_Work required_
The required output is the lines below from the line containing "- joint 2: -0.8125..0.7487" to the line containing "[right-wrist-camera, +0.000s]", inclusive, retyped exactly. No other lines belong in it.

_Data extracts_
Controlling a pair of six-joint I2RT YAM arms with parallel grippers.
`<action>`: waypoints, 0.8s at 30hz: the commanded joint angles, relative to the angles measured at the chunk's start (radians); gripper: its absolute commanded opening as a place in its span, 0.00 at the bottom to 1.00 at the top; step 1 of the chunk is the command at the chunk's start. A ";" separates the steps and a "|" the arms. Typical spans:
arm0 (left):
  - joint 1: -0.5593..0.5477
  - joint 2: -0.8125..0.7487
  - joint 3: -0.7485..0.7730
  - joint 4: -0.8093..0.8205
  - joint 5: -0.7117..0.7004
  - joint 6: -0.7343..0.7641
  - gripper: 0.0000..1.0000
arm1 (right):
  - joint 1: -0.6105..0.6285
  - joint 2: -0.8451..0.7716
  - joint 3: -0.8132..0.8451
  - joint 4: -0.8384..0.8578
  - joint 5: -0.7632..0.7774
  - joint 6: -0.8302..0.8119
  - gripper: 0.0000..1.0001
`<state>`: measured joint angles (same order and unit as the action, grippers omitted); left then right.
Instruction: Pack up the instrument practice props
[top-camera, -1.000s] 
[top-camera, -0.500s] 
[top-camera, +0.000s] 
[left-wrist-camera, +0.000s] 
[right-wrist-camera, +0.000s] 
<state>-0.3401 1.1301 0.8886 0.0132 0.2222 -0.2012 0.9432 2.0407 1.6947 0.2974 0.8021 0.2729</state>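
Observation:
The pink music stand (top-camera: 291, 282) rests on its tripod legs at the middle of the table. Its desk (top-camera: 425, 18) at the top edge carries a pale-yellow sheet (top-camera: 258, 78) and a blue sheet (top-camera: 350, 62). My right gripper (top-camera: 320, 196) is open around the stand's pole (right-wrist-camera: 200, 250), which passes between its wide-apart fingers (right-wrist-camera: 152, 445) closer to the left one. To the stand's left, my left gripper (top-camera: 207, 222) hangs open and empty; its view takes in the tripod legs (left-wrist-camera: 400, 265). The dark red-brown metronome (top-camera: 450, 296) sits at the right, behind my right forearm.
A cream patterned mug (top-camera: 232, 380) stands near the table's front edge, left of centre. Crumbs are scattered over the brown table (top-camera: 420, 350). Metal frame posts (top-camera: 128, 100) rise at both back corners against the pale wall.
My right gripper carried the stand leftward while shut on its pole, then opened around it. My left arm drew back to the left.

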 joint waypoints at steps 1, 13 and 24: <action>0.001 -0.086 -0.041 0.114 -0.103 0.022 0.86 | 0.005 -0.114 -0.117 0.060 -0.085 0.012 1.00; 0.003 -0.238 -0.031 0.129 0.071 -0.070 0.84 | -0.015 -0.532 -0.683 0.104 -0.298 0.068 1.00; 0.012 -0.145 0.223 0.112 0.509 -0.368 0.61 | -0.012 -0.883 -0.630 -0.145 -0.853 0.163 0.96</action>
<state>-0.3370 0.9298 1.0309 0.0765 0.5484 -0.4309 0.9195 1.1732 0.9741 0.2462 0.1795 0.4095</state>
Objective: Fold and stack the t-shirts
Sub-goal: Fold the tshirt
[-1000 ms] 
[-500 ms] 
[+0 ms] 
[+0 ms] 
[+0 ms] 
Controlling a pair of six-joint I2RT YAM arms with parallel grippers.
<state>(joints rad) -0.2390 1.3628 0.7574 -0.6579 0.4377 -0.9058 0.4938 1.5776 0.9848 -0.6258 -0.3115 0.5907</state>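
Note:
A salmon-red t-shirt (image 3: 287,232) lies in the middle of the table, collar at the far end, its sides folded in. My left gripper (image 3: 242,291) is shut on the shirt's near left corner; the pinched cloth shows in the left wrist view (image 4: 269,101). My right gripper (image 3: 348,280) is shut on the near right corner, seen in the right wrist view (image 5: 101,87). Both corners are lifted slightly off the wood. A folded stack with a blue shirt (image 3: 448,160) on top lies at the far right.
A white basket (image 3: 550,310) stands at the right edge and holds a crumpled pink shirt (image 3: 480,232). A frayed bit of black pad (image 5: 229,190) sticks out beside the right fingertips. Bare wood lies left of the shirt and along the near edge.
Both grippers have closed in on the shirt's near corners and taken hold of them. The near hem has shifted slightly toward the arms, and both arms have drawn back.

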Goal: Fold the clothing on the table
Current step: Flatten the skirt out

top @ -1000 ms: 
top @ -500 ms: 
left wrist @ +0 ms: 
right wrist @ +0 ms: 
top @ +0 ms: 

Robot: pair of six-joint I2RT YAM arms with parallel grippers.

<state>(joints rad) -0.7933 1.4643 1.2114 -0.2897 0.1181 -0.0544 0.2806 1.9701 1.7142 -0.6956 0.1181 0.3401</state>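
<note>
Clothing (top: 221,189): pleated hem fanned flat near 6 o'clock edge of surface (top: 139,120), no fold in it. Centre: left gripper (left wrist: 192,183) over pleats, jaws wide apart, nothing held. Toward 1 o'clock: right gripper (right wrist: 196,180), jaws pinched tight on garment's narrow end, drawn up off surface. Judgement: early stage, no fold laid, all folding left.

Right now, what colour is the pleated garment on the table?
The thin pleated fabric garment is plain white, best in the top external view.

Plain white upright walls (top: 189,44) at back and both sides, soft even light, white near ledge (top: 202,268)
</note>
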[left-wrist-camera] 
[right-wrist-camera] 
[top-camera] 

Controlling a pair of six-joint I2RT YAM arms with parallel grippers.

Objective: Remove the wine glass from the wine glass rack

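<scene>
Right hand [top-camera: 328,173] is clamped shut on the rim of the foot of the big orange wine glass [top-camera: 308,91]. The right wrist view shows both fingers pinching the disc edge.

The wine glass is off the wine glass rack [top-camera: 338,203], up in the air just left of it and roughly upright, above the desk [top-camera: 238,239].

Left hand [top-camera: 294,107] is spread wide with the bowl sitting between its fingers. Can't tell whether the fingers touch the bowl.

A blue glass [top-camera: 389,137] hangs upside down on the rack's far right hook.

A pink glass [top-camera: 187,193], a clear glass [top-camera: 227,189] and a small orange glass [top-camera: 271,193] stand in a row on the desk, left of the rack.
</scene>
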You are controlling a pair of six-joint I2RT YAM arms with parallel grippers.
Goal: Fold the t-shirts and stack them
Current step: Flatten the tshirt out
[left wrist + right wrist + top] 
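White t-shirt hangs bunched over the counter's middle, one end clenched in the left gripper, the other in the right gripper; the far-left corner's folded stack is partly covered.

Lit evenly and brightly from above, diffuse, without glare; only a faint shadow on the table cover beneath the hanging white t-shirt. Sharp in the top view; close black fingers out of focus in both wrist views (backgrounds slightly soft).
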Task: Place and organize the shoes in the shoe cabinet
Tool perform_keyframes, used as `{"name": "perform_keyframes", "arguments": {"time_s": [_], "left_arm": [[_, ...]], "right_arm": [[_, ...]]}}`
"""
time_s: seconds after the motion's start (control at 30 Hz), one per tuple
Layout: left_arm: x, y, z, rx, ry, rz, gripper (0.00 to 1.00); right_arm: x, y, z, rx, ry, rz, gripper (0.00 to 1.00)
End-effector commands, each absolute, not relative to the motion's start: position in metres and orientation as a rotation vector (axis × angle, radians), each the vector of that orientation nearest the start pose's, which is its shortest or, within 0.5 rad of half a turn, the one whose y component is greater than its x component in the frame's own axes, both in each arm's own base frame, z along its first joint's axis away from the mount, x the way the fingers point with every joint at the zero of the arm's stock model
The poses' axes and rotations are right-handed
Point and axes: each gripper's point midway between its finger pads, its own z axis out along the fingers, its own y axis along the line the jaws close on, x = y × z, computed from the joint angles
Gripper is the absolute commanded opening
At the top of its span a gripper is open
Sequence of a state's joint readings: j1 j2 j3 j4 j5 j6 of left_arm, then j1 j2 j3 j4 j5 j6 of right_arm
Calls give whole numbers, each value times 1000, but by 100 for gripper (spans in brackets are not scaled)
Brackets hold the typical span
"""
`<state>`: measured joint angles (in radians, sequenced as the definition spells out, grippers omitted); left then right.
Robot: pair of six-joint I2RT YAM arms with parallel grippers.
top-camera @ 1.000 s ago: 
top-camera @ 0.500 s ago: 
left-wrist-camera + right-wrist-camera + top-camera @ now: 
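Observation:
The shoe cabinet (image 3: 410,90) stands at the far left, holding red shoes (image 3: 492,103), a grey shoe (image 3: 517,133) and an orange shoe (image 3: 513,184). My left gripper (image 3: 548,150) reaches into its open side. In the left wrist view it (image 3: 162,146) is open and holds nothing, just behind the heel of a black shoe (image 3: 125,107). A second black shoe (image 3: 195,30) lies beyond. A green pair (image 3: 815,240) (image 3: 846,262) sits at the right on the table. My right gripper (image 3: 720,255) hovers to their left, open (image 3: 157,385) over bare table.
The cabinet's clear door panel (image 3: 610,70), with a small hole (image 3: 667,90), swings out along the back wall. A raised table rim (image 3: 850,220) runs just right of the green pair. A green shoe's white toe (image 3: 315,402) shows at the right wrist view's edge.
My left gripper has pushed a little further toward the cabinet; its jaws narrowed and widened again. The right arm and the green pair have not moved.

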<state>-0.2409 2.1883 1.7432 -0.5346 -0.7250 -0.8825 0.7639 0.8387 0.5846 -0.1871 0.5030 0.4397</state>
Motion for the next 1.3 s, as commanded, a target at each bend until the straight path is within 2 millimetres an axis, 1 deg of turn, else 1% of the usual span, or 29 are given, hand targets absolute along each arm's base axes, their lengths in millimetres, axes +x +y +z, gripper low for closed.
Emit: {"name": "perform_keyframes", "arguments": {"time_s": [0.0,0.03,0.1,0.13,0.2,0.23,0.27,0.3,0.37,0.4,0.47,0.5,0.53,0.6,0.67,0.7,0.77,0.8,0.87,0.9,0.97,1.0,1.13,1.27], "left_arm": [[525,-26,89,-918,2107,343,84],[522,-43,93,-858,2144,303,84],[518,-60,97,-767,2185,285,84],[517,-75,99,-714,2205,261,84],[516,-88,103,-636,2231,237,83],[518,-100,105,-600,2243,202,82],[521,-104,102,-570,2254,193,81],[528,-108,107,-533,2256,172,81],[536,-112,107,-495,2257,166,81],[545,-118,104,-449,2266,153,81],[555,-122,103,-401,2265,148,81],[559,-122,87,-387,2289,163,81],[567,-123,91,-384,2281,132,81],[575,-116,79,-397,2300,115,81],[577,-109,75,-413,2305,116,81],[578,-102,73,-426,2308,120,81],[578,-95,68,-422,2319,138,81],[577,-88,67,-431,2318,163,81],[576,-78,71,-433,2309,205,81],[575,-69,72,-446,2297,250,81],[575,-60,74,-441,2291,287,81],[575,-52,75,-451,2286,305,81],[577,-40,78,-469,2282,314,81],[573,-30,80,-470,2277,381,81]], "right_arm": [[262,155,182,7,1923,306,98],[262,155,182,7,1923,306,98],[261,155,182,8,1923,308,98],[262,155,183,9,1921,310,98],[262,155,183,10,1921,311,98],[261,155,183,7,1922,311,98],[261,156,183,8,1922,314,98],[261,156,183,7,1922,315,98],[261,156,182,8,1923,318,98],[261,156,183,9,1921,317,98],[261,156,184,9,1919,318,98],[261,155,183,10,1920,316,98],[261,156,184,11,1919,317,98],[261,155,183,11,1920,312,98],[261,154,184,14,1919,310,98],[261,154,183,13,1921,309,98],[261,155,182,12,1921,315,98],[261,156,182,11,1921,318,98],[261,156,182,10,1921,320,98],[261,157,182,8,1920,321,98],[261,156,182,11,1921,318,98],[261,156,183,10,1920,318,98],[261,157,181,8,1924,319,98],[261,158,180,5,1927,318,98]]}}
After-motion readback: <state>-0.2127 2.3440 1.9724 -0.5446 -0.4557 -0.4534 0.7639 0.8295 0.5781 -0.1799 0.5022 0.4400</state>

_Written solution_
  - joint 2: -0.8125..0.7487
  - joint 3: -0.7485..0.7730
  - joint 4: -0.8093..0.8205
  - joint 5: -0.7117..0.7004
  - joint 6: -0.7343..0.7641
  - gripper: 0.0000..1.0000
arm1 (right):
  - joint 1: -0.6105..0.6285
  - joint 2: -0.8451..0.7716
  - joint 3: -0.8132..0.8451
  - joint 4: -0.8384..0.8578
  - joint 5: -0.7632..0.7774
  - joint 6: -0.8302..0.8119
  - gripper: 0.0000..1.0001
`<state>`: measured joint angles (same order and unit as the action, grippers omitted); left then right.
Instruction: Pack up the instrument practice props
[top-camera, -1.000s] 
[top-camera, -0.500s] 
[top-camera, +0.000s] 
[left-wrist-camera, +0.000s] 
[right-wrist-camera, +0.000s] 

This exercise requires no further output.